◆ WHAT NEEDS TO BE DONE ◆
Output the entire listing that follows verbatim.

☆ ☆ ☆ ☆ ☆ ☆ ☆

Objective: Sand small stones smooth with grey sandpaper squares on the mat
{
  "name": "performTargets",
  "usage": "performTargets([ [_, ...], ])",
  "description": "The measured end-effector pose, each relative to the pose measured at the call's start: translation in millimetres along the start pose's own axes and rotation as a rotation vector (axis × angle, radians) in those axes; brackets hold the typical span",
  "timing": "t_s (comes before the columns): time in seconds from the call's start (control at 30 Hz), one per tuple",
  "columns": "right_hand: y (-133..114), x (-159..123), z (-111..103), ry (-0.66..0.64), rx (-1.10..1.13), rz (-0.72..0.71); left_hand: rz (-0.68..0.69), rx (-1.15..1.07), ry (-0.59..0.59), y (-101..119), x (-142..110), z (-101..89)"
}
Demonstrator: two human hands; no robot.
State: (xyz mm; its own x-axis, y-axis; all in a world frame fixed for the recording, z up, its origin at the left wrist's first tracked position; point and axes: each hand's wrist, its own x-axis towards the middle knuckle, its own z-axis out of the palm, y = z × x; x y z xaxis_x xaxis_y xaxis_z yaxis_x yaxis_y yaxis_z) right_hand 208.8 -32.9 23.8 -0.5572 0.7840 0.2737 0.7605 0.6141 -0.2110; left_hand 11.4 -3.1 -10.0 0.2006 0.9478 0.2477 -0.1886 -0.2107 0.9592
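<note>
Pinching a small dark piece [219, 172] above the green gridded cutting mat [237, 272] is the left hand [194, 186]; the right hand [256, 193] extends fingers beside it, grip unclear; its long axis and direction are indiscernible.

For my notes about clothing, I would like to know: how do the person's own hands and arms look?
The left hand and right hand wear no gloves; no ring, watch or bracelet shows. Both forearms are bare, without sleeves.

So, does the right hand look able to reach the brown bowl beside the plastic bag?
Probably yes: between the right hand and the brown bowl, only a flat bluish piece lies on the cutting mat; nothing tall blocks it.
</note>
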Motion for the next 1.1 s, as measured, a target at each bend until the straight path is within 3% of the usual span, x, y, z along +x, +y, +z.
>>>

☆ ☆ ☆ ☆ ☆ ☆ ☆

◆ OUTPUT FOR THIS EXERCISE ◆
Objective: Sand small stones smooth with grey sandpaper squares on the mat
{
  "name": "performTargets",
  "usage": "performTargets([ [_, ...], ])",
  "description": "The measured end-effector pose, each relative to the pose measured at the call's start: translation in millimetres along the start pose's own axes and rotation as a rotation vector (axis × angle, radians) in those axes; brackets hold the typical span",
  "timing": "t_s (comes before the columns): time in seconds from the call's start (control at 30 Hz), one per tuple",
  "columns": "right_hand: y (-133..114), x (-159..123), z (-111..103), ry (-0.66..0.64), rx (-1.10..1.13), rz (-0.72..0.71); left_hand: rz (-0.68..0.69), rx (-1.15..1.07), ry (-0.59..0.59), y (-101..119), x (-142..110), z (-101..89)"
}
Demonstrator: two human hands; no robot.
State: (xyz mm; its own x-axis, y-axis; all in a world frame fixed for the recording, z up, its origin at the left wrist's first tracked position; point and axes: each hand's wrist, its own x-axis towards the middle knuckle, its own z-axis out of the palm, y = z × x; x y z xaxis_x xaxis_y xaxis_z yaxis_x yaxis_y yaxis_z) right_hand 208.8 -32.9 23.8 -0.5572 0.7840 0.2737 0.7605 0.6141 -0.2110; left_hand 11.4 -3.1 -10.0 0.2006 0.9478 0.2477 -0.1886 -0.2107 0.9592
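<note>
Pinching a small dark piece [219, 172] above the green gridded cutting mat [237, 272] is the left hand [194, 186]; the right hand [256, 193] extends fingers beside it, grip unclear; its long axis and direction are indiscernible.

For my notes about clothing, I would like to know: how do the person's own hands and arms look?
The left hand and right hand wear no gloves; no ring, watch or bracelet shows. Both forearms are bare, without sleeves.

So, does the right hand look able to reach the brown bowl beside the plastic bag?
Probably yes: between the right hand and the brown bowl, only a flat bluish piece lies on the cutting mat; nothing tall blocks it.
</note>
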Motion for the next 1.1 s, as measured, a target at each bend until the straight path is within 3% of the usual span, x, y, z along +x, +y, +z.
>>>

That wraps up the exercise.